§ THE PROBLEM: Copy each line of the data below in which the word "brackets" can be found.

§ EXTRACTED MATERIAL:
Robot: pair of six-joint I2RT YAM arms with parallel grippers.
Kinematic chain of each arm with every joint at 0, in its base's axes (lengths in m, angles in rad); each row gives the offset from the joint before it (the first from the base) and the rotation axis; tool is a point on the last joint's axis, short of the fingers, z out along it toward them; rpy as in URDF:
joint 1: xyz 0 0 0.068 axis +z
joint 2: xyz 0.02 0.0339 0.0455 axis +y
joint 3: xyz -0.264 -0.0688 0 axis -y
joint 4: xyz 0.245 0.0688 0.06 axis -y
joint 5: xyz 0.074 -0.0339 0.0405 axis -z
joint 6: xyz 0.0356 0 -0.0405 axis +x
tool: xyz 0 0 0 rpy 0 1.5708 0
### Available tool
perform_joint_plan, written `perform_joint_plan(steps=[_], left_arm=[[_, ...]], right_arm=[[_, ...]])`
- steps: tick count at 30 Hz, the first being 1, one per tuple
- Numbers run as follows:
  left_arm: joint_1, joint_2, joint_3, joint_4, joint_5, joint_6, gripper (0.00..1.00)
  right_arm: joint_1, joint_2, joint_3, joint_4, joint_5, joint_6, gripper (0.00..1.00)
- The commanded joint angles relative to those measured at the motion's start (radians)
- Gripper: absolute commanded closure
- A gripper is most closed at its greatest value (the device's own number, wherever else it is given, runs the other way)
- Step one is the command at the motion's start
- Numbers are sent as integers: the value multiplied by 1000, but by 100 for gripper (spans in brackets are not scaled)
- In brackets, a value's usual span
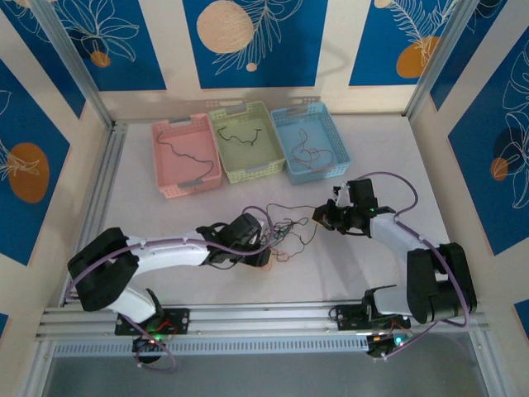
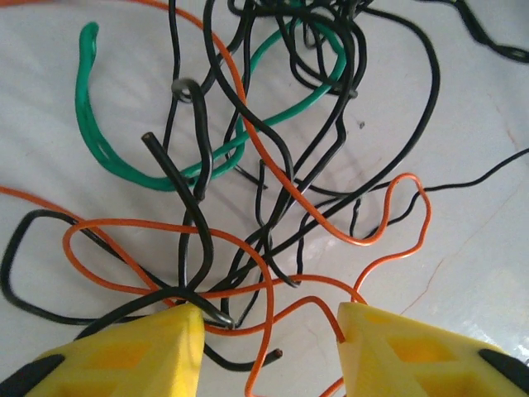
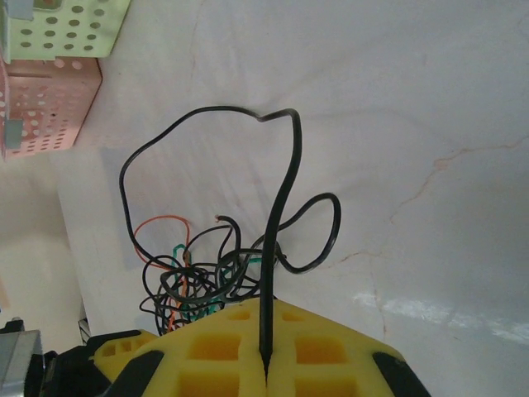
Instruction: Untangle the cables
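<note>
Cables: a loose tangle of cables (image 1: pixel 287 235) in black, orange and green lies on the white table (image 1: pixel 165 265), near its middle, between the two grippers.
Left gripper: the left gripper (image 1: pixel 268 255) stands at about 7 o'clock of the tangle. In the left wrist view (image 2: pixel 269 331) its yellow fingers (image 2: pixel 132 356) are apart at a middle width, low over the pile, with orange and black strands lying in the gap.
Right gripper: the right gripper (image 1: pixel 324 217) stands at about 2 o'clock of the tangle. In the right wrist view (image 3: pixel 266 347) its jaws are pressed together on a black cable (image 3: pixel 265 306), which loops away toward the pile.
Green cable: the green cable (image 2: pixel 87 124) curves at 10 o'clock in the left wrist view, under black strands.
Orange cable: the orange cable (image 2: pixel 388 223) loops at 3 o'clock there.
Baskets: a pink basket (image 1: pixel 159 161), a green basket (image 1: pixel 248 172) and a blue basket (image 1: pixel 340 149) stand in a row at 12 o'clock of the tangle, each with one dark strand inside.
</note>
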Motion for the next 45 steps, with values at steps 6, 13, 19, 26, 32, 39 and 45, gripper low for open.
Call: perform_joint_plan(steps=[6, 13, 19, 26, 32, 39, 45], left_arm=[[10, -3, -3, 32, 40, -3, 63], [11, -26, -19, 33, 38, -8, 74], [10, -29, -27, 36, 41, -9, 84], [11, -69, -29, 8, 29, -3, 98], [11, -186, 10, -168, -59, 47, 100], [22, -444, 138, -569, -322, 97, 100], [27, -675, 257, -846, -545, 72, 100]], right_arm=[[-3, 11, 26, -2, -33, -1, 100], [-3, 10, 26, -1, -34, 0, 100], [-4, 10, 27, -1, -35, -1, 100], [-4, 9, 25, 0, -35, -1, 100], [-4, 1, 21, -2, -25, 2, 100], [-6, -6, 28, -51, 52, 30, 100], [-8, -8, 31, -73, 89, 46, 100]])
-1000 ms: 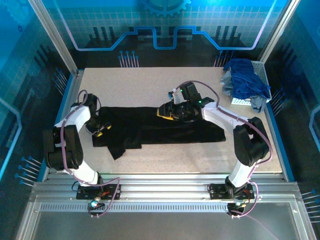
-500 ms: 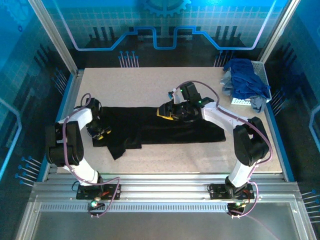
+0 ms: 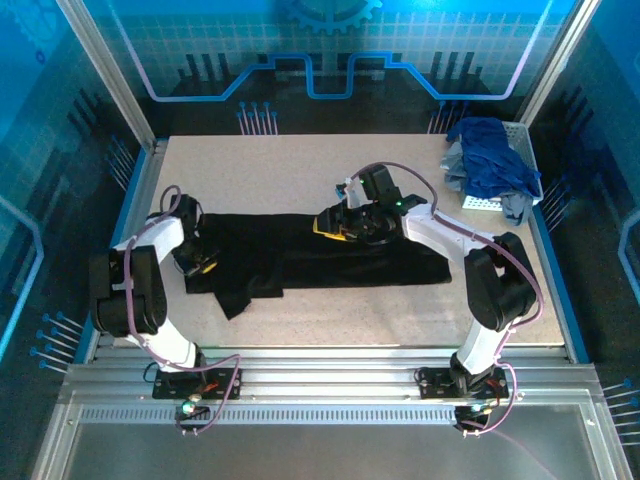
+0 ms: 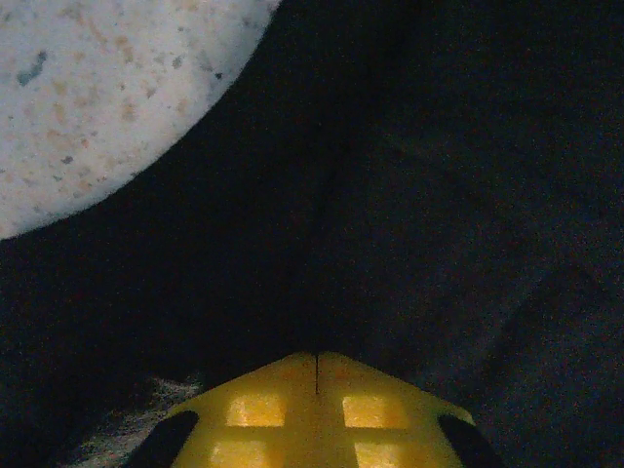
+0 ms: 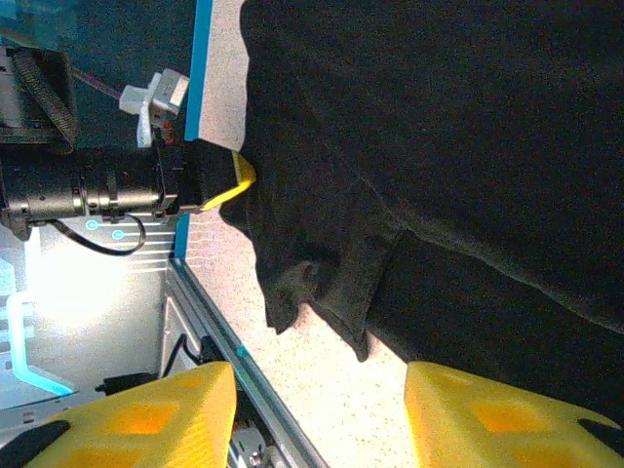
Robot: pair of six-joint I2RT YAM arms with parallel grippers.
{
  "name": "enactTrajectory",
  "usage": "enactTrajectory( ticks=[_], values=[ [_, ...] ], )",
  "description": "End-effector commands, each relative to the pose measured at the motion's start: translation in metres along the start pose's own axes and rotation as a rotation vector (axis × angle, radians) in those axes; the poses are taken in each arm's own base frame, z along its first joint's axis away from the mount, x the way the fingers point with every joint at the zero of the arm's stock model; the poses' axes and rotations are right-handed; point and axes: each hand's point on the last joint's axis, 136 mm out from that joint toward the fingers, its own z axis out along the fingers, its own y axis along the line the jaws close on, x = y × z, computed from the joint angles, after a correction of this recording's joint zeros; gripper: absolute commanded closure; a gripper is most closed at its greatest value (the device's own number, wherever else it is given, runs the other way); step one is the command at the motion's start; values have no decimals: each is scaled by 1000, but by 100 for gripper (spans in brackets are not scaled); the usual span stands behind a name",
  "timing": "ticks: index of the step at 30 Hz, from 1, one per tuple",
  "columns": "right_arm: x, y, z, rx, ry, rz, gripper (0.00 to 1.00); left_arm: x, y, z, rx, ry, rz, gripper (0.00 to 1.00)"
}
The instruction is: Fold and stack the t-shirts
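Note:
A black t-shirt lies spread in a long band across the middle of the table. At its left edge my left gripper sits low, its yellow fingers pressed together on the cloth's rim, with black t-shirt all around the tips. My right gripper hovers over the shirt's upper middle, open. Between its wide-set fingers there is bare table, and the black t-shirt lies beyond with the left gripper at its far edge. Royal blue t-shirts and a pale grey-blue one are heaped at the back right.
The white mesh basket holding the blue heap stands in the back right corner. Speckled table lies bare behind the black shirt, and a bare strip runs in front of it. Metal frame rails border the table.
My left gripper has shut on the black shirt's left edge, after shifting slightly along it. The right arm has not moved.

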Motion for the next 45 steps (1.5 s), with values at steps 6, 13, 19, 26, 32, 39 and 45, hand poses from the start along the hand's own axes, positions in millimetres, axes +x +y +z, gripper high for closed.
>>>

§ RESULT FOR THIS TASK:
- Numbers are sent as integers: the value multiplied by 1000, but by 100 for gripper (spans in brackets are not scaled)
- In brackets, a value's usual span
  "description": "End-effector commands, each relative to the pose measured at the motion's start: translation in metres along the start pose's own axes and rotation as a rotation vector (axis × angle, radians) in those axes; the poses are taken in each arm's own base frame, z along its first joint's axis away from the mount, x the way the fingers point with every joint at the zero of the arm's stock model; the poses' axes and rotations are right-handed; point and axes: each hand's point on the last joint's axis, 136 mm out from that joint toward the fingers, its own z axis out along the fingers, its own y axis along the line the jaws close on, x = y × z, computed from the joint angles, after a correction of this recording's joint zeros; gripper: absolute commanded closure; a gripper is most closed at its greatest value (the device's own number, wherever else it is given, runs the other way); step one is the command at the motion's start; values have no decimals: each is scaled by 1000, but by 100 for gripper (spans in brackets are not scaled); the usual span stands behind a name",

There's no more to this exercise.